In [1]:
import tensorflow as tf
import pandas as pd
import numpy as np

In [2]:
# Generate random dates

from datetime import date

# cannot use strftime()'s %B format since it depends on the locale
MONTHS = ["January", "February", "March", "April", "May", "June",
          "July", "August", "September", "October", "November", "December"]

def random_dates(n_dates):
    min_date = date(1000, 1, 1).toordinal()
    max_date = date(9999, 12, 31).toordinal()

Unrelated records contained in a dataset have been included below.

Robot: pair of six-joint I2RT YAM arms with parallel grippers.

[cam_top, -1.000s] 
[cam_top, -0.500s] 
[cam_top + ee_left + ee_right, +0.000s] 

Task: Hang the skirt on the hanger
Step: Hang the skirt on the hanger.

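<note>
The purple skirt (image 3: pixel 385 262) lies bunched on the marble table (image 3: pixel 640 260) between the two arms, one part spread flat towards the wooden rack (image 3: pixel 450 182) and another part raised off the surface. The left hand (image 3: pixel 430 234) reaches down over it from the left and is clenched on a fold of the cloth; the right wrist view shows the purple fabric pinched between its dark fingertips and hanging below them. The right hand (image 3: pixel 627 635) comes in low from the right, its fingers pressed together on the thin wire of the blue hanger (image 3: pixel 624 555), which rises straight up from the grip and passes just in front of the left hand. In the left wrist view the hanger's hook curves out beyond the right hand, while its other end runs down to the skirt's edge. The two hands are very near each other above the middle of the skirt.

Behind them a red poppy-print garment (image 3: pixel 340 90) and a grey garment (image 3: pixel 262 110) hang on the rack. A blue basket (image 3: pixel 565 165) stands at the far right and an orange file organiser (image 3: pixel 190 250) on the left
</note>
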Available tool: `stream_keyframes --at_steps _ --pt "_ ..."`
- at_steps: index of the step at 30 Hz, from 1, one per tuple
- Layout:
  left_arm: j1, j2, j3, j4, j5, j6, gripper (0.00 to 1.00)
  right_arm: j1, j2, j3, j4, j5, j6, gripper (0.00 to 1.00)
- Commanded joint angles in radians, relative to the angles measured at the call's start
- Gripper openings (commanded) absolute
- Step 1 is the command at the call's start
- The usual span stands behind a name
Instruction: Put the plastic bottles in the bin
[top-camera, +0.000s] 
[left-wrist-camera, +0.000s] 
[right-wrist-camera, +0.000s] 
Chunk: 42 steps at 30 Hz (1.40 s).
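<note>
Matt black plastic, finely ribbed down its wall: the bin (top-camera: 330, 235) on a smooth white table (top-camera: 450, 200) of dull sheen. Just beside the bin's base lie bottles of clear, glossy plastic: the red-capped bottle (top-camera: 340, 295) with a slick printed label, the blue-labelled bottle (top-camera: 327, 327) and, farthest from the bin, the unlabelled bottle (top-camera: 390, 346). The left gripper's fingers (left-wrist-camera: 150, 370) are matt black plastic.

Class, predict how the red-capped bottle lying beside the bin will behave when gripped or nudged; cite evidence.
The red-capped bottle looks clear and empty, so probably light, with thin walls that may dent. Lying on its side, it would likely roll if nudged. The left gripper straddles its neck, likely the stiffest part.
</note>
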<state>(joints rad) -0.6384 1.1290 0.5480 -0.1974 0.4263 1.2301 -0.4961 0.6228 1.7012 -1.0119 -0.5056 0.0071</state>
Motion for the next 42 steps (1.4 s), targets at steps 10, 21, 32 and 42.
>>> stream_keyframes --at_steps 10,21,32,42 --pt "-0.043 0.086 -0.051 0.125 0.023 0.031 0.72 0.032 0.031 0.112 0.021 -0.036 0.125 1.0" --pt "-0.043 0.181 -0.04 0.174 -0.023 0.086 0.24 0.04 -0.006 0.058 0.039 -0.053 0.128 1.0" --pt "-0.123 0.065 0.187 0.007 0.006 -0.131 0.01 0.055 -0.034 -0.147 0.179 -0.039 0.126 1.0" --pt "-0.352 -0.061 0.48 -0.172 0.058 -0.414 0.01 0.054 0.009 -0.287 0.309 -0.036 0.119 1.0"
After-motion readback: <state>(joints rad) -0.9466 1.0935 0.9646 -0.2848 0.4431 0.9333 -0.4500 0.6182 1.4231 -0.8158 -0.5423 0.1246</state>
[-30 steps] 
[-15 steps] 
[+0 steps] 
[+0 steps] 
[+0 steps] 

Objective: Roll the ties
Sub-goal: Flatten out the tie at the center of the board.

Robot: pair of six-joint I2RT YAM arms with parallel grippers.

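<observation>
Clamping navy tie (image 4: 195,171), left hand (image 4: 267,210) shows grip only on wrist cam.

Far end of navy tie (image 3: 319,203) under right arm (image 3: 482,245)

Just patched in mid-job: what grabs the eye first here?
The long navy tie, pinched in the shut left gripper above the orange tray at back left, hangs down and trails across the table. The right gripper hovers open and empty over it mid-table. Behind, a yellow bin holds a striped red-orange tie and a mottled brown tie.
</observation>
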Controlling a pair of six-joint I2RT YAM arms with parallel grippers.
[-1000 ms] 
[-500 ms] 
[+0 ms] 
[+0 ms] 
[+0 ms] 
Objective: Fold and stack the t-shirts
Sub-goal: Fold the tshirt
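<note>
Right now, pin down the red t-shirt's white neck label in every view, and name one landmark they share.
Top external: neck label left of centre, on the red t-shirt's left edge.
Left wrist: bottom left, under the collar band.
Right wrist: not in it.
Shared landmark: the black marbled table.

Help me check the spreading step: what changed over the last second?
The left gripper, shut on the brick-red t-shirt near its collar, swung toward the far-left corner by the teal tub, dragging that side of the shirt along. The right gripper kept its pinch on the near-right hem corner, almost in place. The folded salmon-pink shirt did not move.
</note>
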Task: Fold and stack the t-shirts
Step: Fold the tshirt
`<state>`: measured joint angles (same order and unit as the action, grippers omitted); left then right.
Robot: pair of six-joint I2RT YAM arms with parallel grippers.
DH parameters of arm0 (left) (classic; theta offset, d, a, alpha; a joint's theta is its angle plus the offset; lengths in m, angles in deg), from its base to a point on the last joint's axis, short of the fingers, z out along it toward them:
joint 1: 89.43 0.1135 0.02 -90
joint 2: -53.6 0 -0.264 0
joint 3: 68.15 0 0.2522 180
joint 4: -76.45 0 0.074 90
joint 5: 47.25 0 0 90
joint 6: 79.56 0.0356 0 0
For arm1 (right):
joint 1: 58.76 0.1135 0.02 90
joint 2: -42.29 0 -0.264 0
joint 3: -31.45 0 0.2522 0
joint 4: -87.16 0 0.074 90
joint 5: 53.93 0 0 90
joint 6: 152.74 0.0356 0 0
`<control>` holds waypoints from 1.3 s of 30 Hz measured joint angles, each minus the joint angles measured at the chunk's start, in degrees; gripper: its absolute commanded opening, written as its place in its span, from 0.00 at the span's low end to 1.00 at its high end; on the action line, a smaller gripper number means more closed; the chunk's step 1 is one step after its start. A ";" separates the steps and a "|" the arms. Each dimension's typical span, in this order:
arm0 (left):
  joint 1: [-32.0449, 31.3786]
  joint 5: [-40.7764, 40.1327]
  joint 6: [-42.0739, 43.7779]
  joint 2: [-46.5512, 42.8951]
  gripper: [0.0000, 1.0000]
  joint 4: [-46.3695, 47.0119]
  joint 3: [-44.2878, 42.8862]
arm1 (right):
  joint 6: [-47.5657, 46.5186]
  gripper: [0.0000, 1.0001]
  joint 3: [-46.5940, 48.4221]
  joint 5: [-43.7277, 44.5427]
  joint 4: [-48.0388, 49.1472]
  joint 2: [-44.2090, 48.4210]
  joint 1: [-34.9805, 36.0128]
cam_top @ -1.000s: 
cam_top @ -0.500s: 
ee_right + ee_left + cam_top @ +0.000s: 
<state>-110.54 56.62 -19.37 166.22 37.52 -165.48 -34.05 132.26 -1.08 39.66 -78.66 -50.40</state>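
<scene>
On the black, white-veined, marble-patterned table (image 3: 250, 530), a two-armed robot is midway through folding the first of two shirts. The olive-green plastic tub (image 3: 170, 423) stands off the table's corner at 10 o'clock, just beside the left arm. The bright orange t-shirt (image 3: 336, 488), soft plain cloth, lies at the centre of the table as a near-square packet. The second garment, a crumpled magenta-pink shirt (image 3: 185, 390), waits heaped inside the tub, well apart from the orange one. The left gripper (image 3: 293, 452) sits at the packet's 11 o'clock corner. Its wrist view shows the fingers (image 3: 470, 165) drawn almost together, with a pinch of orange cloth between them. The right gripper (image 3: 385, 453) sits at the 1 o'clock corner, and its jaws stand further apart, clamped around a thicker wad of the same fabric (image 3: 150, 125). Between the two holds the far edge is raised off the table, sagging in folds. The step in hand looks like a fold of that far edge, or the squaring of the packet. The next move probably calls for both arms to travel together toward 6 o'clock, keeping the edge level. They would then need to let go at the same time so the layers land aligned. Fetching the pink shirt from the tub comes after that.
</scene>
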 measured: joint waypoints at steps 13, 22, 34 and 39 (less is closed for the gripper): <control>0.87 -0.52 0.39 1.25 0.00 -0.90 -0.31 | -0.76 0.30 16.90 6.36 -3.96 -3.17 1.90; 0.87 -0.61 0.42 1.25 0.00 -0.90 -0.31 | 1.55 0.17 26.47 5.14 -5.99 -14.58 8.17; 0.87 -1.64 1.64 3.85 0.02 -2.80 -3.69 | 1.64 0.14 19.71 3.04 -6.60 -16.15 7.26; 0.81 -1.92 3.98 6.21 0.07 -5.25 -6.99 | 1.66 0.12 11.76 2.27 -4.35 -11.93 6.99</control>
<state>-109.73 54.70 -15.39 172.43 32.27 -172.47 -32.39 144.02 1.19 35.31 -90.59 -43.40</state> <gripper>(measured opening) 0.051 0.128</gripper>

    ordinals = np.random.randint(max_date - min_date, size=n_dates) + min_date
    dates = [date.fromordinal(ordinal) for ordinal in ordinals]

    x = [MONTHS[dt.month - 1] + " " + dt.strftime("%d, %Y") for dt in dates]
    y = [dt.isoformat() for dt in dates]
    return x, y

np.random.seed(42)

n_dates = 3
x_example, y_example = random_dates(n_dates)
print("{:25s}{:25s}".format("Input", "Target"))
print("-" * 50)
for idx in range(n_dates):
    print("{:25s}{:25s}".format(x_example[idx], y_example[idx]))

Input                    Target                   
--------------------------------------------------
September 20, 7075       7075-09-20               
May 15, 8579             8579-05-15               
January 11, 7103         7103-01-11               


In [6]:
INPUT_CHARS = "".join(sorted(set("".join(MONTHS) + "0123456789, ")))
OUTPUT_CHARS = "0123456789-"

def date_str_to_ids(date_str, chars=INPUT_CHARS):
    return [chars.index(c) for c in date_str]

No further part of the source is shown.